Der Kompetenzbegriff

Der Begriff ‚Kompetenz‘ findet sich mittlerweile in vielen verschiedenen Kontexten wieder und spielt eine große Rolle. Nicht zuletzt durch den PISA-Schock rückte der Begriff immer weiter in den Mittelpunkt; dazu haben auch zahlreiche Publikationen verschiedenster Disziplinen beigetragen (vgl. Schott, Azizi Ghanbari 2012; Caspari, Grünewald, Hu, Küster, Nold, Vollmer & Zydatiß 2008; Erpenbeck, Rosenstiel 2007). Ein weiteres viel rezipiertes Beispiel aus der Bildungsforschung ist der mit den Vergleichstests einhergehende Wechsel von der Input- zur Output-Orientierung und der damit verbundenen Kompetenzorientierung, die sich auch in den bildungspolitischen Dokumenten niederschlägt und manifestiert hat und zu einer Verbesserung des schulischen Lernens führen soll (vgl. Caspari et al. 2008).

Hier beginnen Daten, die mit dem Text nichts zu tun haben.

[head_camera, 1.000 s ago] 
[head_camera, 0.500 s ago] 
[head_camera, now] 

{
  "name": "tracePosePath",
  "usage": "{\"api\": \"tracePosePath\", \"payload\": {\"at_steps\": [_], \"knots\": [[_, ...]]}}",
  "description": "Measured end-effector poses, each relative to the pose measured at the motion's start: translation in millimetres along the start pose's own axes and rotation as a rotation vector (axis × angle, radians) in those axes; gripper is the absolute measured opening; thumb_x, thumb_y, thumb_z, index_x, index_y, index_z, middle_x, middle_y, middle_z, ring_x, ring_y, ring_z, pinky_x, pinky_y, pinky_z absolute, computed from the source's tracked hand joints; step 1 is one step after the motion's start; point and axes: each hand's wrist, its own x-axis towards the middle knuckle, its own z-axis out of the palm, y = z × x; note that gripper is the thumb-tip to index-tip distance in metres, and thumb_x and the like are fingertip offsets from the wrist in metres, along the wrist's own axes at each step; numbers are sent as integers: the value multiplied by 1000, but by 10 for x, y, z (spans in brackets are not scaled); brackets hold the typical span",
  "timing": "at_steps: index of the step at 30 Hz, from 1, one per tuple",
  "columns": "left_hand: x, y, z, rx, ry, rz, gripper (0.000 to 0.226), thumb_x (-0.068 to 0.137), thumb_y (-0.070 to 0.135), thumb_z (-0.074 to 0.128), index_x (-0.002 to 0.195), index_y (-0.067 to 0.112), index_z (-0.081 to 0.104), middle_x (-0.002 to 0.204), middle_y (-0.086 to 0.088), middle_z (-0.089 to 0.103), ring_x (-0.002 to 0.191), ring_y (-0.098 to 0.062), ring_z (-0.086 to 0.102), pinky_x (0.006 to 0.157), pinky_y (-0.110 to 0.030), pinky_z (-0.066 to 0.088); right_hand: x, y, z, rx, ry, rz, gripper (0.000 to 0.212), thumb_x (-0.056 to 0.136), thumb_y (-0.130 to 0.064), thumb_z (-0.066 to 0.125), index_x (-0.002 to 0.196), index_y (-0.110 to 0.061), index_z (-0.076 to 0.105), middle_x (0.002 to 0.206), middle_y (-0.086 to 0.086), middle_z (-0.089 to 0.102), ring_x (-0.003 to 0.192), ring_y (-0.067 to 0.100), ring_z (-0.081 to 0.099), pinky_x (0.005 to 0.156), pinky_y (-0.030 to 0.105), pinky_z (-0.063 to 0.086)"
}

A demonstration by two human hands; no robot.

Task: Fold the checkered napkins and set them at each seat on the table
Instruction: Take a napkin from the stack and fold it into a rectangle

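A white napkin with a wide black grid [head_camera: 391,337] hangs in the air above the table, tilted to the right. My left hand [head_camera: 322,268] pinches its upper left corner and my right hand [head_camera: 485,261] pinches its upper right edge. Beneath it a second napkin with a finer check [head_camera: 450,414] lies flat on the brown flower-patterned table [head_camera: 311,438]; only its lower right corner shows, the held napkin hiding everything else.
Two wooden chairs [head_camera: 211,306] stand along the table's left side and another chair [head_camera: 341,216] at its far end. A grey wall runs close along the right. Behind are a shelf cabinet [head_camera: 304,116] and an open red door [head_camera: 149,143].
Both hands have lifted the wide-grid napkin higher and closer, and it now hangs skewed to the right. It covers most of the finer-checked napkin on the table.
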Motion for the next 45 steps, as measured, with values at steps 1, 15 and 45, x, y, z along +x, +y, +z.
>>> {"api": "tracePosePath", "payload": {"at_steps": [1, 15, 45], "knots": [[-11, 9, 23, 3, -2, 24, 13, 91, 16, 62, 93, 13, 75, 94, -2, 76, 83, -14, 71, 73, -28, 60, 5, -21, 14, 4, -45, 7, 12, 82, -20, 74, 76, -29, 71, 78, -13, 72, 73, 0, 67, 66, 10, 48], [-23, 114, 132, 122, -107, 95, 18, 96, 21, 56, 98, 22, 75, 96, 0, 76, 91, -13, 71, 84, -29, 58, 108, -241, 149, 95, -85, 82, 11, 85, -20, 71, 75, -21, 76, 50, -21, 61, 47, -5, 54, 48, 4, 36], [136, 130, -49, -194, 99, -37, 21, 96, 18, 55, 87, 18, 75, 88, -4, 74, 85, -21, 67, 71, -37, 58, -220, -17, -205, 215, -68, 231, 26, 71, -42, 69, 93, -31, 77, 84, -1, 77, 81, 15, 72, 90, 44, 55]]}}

Dabei stellt sich vor allem die Frage, ob der Begriff der ‚Kompetenz‘ in all diesen angesprochenen Bereichen einheitlich verstanden wird, oder ob sich doch nicht viel mehr unterschiedliche Ideen, Meinungen, Konzepte und Ausprägungen hinter diesem Begriff verbergen und dieser nur vermeintlich einheitlich gebraucht wird.

Eine mögliche Annäherung an den Begriff und das Verständnis von ‚Kompetenz‘, die noch ohne jegliche Wertung vollzogen werden kann, geschieht über den Duden, das deutsche Standardnachschlagewerk. Dort findet sich folgende Definition:

„Kompetenz, die:

Bedeutungsübersicht:

1. a. Sachverstand; Fähigkeiten

b. (besonders Rechtssprache) Zuständigkeit

2. (Sprachwissenschaft) Summe aller sprachlichen Fähigkeiten, die ein Muttersprachler besitzt“ (Duden 2017b).

Bereits hier wird deutlich, dass der Begriff unterschiedliche Akzentuierungen aufweist und je nach Bereich anders aufgefasst wird. Nach der für die Sprachwissenschaft aufgeführten Definition stellt sich daran anknüpfend die Frage, welche Aspekte sich hinter dem Begriff ‚Fähigkeit‘ verbergen. Zudem ist hier darauf hinzuweisen, dass es sich bei diesen um solche handelt, die so ausgebildet sein müssen, dass sie einem muttersprachlichen Standard gleichgesetzt werden können. Diese ‚Fähigkeiten‘ werden im Duden definiert als: „(Fachsprache) durch bestimmte Anlagen, Eigenschaften geschaffene Möglichkeit, gewisse Funktionen zu erfüllen, gewissen Anforderungen zu genügen, etwas zu leisten“ (Duden 2017a).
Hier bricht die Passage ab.